TASK GOAL – Examine each line of the data. Copy those that contain the string "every".

SUPPLIED MATERIAL –
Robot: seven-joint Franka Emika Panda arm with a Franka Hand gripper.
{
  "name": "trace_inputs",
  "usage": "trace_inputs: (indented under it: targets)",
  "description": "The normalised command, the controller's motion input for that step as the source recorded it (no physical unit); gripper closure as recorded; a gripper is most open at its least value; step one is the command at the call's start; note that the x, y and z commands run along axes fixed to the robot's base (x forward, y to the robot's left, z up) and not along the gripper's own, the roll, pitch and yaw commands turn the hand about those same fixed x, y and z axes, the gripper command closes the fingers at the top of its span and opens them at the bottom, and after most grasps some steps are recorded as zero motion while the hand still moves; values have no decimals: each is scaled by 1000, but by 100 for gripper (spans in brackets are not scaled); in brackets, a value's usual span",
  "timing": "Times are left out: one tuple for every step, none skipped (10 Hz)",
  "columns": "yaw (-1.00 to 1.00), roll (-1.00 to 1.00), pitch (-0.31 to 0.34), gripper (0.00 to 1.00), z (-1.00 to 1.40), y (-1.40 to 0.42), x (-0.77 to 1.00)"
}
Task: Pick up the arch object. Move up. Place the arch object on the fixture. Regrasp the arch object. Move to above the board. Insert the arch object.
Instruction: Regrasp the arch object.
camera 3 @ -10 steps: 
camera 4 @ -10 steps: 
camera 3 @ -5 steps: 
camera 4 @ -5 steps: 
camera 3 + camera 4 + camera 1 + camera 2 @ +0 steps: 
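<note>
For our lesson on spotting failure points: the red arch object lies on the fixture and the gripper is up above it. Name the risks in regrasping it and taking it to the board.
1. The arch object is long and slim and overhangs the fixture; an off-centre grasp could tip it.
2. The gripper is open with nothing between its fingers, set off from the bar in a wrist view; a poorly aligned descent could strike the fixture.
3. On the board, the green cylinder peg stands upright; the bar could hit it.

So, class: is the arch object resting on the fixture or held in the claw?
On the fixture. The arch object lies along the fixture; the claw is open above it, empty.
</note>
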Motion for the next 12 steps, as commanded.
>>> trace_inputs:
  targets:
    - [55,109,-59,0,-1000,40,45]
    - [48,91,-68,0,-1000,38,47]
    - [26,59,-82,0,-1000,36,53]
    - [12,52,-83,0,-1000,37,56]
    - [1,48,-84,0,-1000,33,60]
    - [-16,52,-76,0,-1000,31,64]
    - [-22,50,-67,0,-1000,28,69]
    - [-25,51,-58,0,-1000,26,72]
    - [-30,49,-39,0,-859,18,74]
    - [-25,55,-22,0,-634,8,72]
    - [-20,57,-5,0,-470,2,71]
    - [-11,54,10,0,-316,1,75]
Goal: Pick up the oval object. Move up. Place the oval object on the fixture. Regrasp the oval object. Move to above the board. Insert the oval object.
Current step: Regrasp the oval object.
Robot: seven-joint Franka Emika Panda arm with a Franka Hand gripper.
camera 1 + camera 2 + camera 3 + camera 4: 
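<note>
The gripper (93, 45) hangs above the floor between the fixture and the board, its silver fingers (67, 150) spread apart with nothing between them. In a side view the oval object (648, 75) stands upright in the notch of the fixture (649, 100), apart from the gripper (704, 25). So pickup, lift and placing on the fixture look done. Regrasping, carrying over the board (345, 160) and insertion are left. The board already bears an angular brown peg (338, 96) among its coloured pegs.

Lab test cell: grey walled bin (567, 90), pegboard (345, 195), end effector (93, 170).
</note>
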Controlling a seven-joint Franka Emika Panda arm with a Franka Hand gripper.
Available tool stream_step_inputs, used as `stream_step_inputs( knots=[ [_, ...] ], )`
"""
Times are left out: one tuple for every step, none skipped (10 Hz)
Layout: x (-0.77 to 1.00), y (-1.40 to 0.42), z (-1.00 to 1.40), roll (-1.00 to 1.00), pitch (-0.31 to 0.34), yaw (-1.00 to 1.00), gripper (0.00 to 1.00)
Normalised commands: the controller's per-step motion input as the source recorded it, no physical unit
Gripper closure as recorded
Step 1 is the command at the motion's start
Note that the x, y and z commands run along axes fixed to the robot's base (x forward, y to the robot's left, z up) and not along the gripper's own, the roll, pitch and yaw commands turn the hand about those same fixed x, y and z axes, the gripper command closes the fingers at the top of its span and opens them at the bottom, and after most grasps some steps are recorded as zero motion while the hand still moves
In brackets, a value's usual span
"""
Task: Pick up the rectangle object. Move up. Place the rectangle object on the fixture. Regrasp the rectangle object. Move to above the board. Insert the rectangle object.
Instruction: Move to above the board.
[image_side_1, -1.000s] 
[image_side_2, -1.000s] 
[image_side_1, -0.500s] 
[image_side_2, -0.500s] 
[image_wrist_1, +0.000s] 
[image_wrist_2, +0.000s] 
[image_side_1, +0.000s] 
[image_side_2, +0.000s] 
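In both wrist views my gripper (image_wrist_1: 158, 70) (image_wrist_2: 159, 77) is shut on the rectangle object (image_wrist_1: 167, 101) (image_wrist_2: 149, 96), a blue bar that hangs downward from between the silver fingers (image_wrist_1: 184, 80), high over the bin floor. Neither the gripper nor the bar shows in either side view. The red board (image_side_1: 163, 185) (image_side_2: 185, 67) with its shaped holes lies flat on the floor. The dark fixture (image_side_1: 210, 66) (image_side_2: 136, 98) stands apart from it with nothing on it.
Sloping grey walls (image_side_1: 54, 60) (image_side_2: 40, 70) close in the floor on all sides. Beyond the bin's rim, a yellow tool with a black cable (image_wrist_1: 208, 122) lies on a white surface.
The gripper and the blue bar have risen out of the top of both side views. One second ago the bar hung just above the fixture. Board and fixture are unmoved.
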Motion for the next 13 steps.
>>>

SOLUTION FOR THIS TASK –
  "timing": "Times are left out: one tuple for every step, none skipped (10 Hz)",
Times are left out: one tuple for every step, none skipped (10 Hz)

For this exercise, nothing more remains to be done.